Более крупным писателем был Владислав Реймонт, виднейший представитель польского натурализма. Его эпопея “Мужики”, принесшая автору Нобелевскую премию в 1924 году, считалась вершиной его творчества. Сейчас она несколько заслонена другим, более ранним романом Реймонта “Земля обетованная”, посвященным фабричной Лодзи; интерес к этой книге за пределами Польши был спровоцирован снятым по ее мотивам фильмом Анджея Вайды. Перевод четырех частей “Мужиков”, выполненный Ходасевичем, был опубликован в 1910–1912 годах. Примечательно, что как раз в это же время два других издательства (Саблина и “Современные проблемы”) издали другие переводы романа – Высоцкого и Троповской. Перевод Троповской, авторизованный, впоследствии неоднократно переиздавался. Такой широкий интерес к роману был вполне объясним: отраженная в нем социальная проблематика была близка русской литературной традиции с ее “мужиколюбием”. Исследователи отмечают многочисленные параллели между “Мужиками” и произведениями русских писателей той поры (вспомнить хотя бы “Деревню” Бунина). Другое дело, в какой мере это было интересно Ходасевичу. Можно с уверенностью сказать: ни в какой или в очень малой. Переводы крестьянской прозы – это была механическая работа для заработка, никак не пересекавшаяся с его внутренней жизнью.

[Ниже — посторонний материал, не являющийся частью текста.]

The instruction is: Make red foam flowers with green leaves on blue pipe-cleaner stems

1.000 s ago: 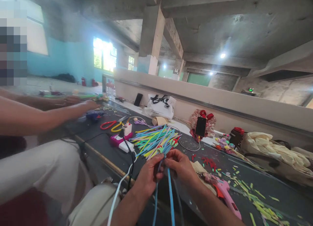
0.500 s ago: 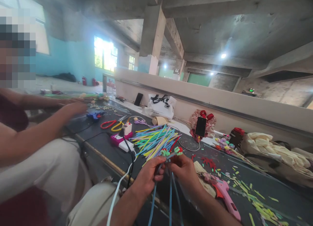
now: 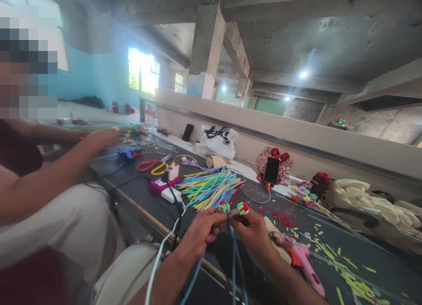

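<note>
My left hand [image 3: 201,229] pinches a blue stem just below a small green-and-red flower head [image 3: 224,206], which looks made of fuzzy pipe cleaner. A second green-and-red flower head [image 3: 243,208] rises from the fingers of my right hand [image 3: 253,230], closed on its stem. The two heads stand a short gap apart. Long blue stems [image 3: 234,265] hang below my hands over the table edge; where they join is hidden by my fingers. Behind my hands lies a pile of coloured pipe cleaners [image 3: 211,188]. A pink glue gun [image 3: 306,261] rests right of my right forearm.
Left of the pile are a power strip [image 3: 162,187] with plugs and cables and red-and-yellow scissors [image 3: 147,165]. Yellow-green clippings [image 3: 358,285] and red scraps [image 3: 282,218] litter the right side. A phone [image 3: 271,170] leans at the back. Another person sits at left.
Both hands have shifted slightly, and the flower heads have turned a little. The hanging stems have swung. The other person's hand at left has risen a little.
</note>
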### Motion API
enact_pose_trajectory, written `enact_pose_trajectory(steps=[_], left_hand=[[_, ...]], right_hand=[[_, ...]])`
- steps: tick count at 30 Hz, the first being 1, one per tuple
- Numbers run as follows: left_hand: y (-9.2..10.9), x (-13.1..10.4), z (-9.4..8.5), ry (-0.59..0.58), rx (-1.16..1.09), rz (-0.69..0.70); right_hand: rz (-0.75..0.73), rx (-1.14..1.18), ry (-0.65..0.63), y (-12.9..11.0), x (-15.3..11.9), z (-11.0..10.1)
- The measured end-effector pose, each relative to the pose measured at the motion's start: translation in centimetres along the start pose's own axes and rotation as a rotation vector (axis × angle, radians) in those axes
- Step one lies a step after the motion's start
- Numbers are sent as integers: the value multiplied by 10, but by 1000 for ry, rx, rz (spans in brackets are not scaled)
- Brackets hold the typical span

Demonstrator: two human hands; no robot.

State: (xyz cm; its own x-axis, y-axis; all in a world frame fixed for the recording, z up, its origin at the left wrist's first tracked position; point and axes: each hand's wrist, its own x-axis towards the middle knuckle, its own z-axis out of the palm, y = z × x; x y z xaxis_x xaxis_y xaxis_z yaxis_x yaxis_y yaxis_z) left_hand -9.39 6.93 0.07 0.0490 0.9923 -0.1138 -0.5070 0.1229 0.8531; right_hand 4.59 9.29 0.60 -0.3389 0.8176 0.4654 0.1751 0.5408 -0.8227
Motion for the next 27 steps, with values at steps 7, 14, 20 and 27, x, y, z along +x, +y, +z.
enact_pose_trajectory(steps=[7,14,20,27], left_hand=[[0,-1,1,-17,-38,-75],[-4,-2,5,-32,-158,-127],[-4,-3,5,-39,-176,-116],[-6,-3,5,-36,-164,-94]], right_hand=[[13,46,-47,1,-4,-3],[12,78,-13,3,-2,0],[-62,-41,-41,-10,3,-3],[-158,-238,-34,-9,3,-7]])
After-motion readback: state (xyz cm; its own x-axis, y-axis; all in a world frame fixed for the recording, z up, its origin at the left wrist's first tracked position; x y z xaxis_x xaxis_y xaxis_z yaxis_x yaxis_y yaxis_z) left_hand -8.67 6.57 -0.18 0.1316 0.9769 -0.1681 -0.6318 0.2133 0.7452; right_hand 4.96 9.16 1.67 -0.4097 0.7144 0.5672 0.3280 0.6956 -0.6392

Гораздо ближе Ходасевичу был Зигмунд Красинский, младший в тройке великих польских романтиков, человек противоречивой судьбы и безотрадного миросозерцания. Сын царского генерала, он не был формально эмигрантом, но предпочитал жить в Париже. Консерватор и монархист, одновременно польский националист – а значит, в каком-то смысле бунтарь. Он писал стихи и романы, но вершина его творчества – две пьесы в прозе, “Небожественная комедия” и “Иридион”. Ходасевич перевел для “Пользы” вторую пьесу, в оригинале вышедшую в 1836 году, и написал к ней предисловие. Действие пьесы происходит в первые века нашей эры; герой – грек, восстающий против римских завоевателей.

Есть два знамени бунта: месть и освобождение. Иридион выбрал первое – и погиб. Если бы он взял второе, он бы также погиб: дело в обоих случаях одинаково решилось бы физическим превосходством Рима. Но важно не это.